The instruments cut out. A persistent hum lingers from the back of the stage. The last words, belted out in confident harmony, reverberate off the brick walls of the club. There were three voices, each distinct, but linked, like puzzle pieces or a spinning gear train. And the applause has barely settled when the clean tones of the Telecaster break through the din.

Cautious at first, like he’s feeling for the light switch down darkened cellar stairs, Nicholas explores the chords one or two notes at a time, coming in and out of rhythm and tone. Low strings descend. High strings drone. Resting on a note here and there, he tweaks a tuning peg. When he finds what he’s looking for, he steps to the center mic. The voice is ragged and weary. His mouth barely opens. “What if I never saw you?” He asks. His voice wanders around a melody. Assuredness builds and realizations beget more questions. From behind a piano, stage right, Leah joins in, her voice clear, sultry, “Can you say, can you say, can you say that?” They interrogate the subject, “While you look me in the eye?”

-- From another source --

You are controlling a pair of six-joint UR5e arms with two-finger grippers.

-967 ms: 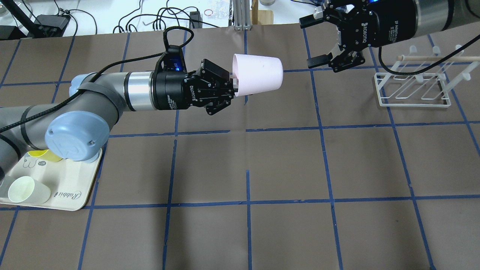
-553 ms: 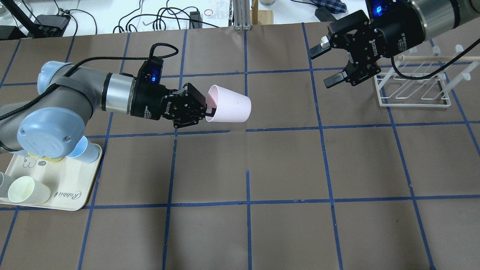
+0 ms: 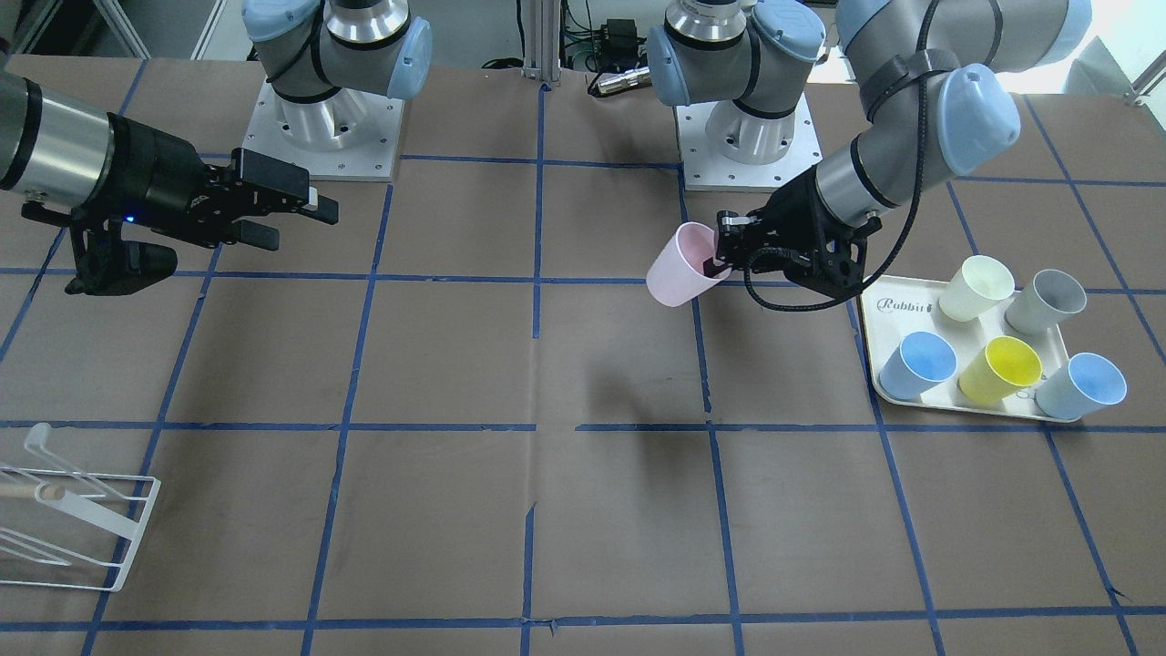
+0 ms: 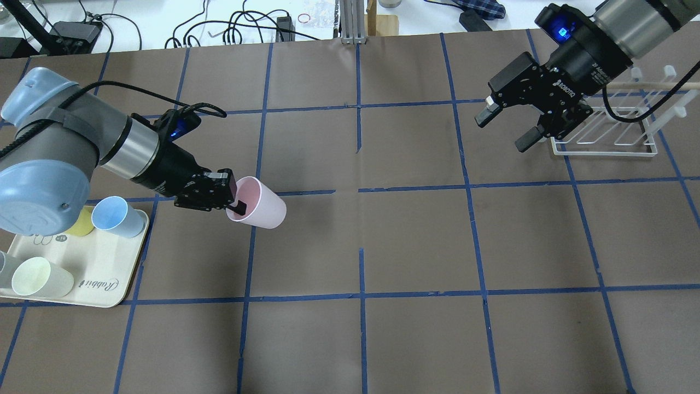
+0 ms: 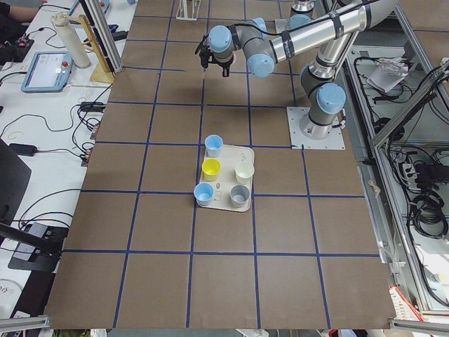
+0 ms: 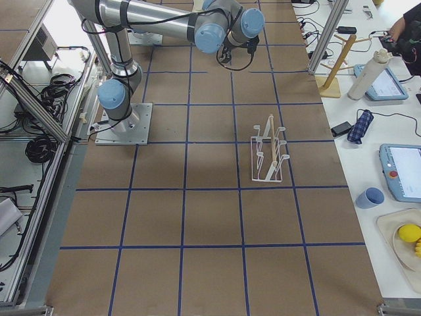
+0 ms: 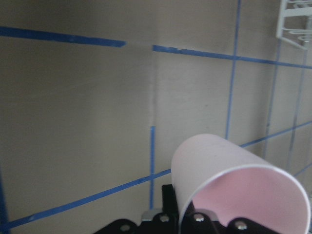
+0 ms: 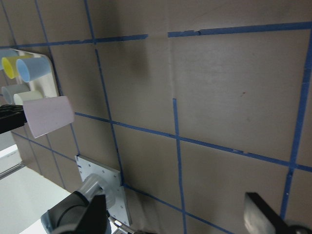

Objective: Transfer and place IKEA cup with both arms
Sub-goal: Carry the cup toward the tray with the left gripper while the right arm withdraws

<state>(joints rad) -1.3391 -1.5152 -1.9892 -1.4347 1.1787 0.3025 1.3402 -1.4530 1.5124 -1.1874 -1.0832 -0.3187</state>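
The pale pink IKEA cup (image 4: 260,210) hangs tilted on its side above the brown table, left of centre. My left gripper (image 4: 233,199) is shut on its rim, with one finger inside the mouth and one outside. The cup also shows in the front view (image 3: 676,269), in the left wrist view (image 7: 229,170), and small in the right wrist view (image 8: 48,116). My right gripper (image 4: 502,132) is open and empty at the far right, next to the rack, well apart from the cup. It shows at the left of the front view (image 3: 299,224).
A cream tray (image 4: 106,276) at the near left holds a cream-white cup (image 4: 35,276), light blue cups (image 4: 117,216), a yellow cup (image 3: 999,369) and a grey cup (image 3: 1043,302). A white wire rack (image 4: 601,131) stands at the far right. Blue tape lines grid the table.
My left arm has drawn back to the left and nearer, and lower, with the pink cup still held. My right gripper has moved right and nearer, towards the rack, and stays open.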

Now Nich stands tall, finally looking out from the stage as Mark, stage left, adds a third line to the harmony. “Can you laugh, can you laugh, can you laugh?” Bellicose. Teeth bared, “Can you cry, can you cry, can you cry…” The chord sustains and the wave recedes. “Yeah, yeah, yeah…” He trails off again, giving way to Leah’s piano. A bold run of octaves swells briefly, recedes, then, in unison, on the last note of the run, the band is let loose. Corry’s bass shakes the floor in sync with a crash and a punch from drummer, Nick Conti. He drives the beat. Steady, reliable, strong. Easily shifting from half-time to double and back. Mark fills the gaps like a bricklayer, picking his Gretsch Country Gentleman. He strikes the beat hard and his counter-rhythm is thick and filled with grit, but it never spills over. The piano swells and recedes throughout, splashing over the top then filling in down low as Corry climbs the neck, shifts the weight up top, then rolls back down to the root. And as quickly as they come in, they drop back out. Cymbals decay, ceding the field to Nich’s voice. This time it’s clear and insistent. And again, voices are added. And they build. And recede. And build. And again the band is called back, “Yeah, yeah, yeah.”